10. Sudden Weight Gain
Have you been dealing with rapid and sudden weight gain out of nowhere? It may be a symptom of iodine deficiency. Research shows that thyroid hormones are a crucial and necessary component in regulating your metabolism rate.
In other words, this means that:
- Iodine deficiency results from low thyroid hormone levels
- Low thyroid levels mean slower metabolism rates
- Slower metabolism rates result in fewer calories burned at rest
- Fewer burned calories inversely means an increase in stored fat
Thankfully, the effects of a slow metabolism rate may be reversed by adding iodine into one’s diet. This allows the body to make more thyroid hormones and return metabolism rates to normal.
11. Pregnancy Complications
It is important to note that anyone pregnant is also often at a high risk of iodine deficiency. This result is because their daily iodine needs have increased.
Research shows that during pregnancy, you will have to consume enough iodine for not just yourself, but also your growing child as well – which you pass to them through your breastmilk.
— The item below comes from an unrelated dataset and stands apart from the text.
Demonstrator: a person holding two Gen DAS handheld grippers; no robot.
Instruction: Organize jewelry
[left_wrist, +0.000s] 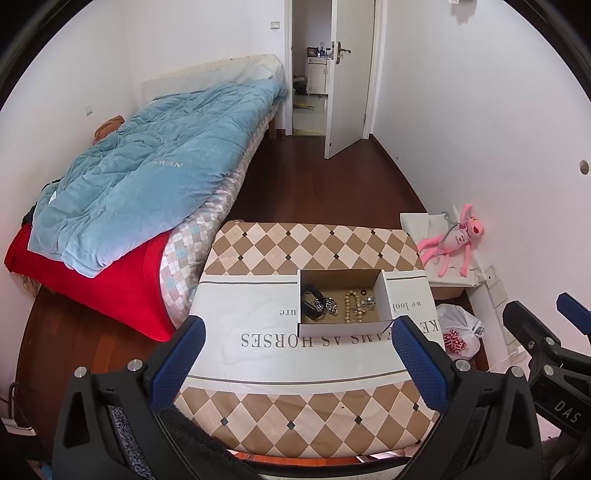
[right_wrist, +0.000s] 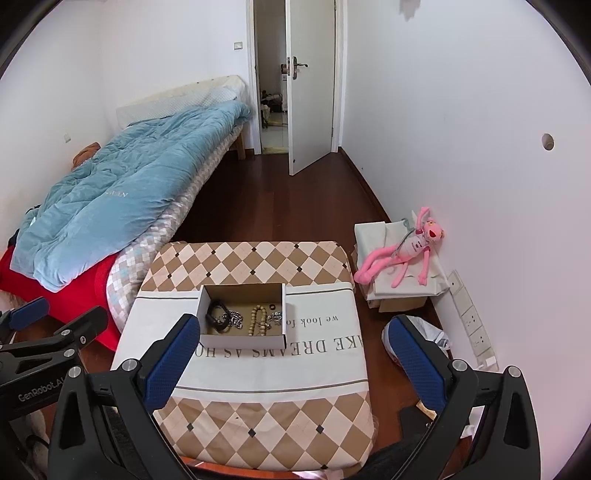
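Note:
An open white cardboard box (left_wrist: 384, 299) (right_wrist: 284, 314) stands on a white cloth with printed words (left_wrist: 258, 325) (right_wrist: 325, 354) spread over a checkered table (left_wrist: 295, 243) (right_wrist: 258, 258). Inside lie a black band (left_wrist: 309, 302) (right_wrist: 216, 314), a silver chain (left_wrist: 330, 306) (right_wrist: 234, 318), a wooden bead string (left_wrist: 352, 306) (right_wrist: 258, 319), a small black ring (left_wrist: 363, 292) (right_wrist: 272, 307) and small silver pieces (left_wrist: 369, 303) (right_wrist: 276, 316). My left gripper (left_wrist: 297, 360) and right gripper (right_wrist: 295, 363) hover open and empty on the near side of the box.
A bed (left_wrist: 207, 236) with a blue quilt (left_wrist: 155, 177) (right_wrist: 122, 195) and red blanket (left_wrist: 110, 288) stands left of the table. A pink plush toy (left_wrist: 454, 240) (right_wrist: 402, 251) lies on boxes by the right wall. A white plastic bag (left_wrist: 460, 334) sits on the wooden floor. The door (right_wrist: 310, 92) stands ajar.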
This increased iodine consumption must continue throughout your pregnancy and until you are done lactating. Failure to do so may cause:
- Goiter in the mother
- Weakness and fatigue in the mother
- An inability to regulate the mother’s temperature and stay warm
- Stunted physical growth in the growing infant
- Impaired brain development in the growing infant
- Increased risk of stillbirth
Having your iodine levels tested by your doctor regularly is an excellent idea. If they are low, you can consume some iodized salt, which should benefit both you and your growing baby.
12. Decreased Memory and Learning Capability
Your struggles with learning and memory may not entirely be your fault. Studies indicate that adults with low thyroid levels often resulted in poorer performance on learning and memory tests, and inversely adults with higher thyroid levels performed much better on the same tests.
According to research, the reason for such performance discrepancies is because:
- Thyroid hormones are necessary for proper brain growth.
- Low thyroid hormones can negatively affect brain development.
- Low thyroid hormones may result in smaller hippocampi
Iodine deficiency can result in severe long-term problems if not treated. If you notice symptoms of iodine deficiency, speak to your doctor as soon as possible. You can also attempt to take supplements or increase your intake of foods that contain this essential nutrient, like iodized salt and seafood. Either way, make sure you keep your eyes open for the early signs of iodine deficiency!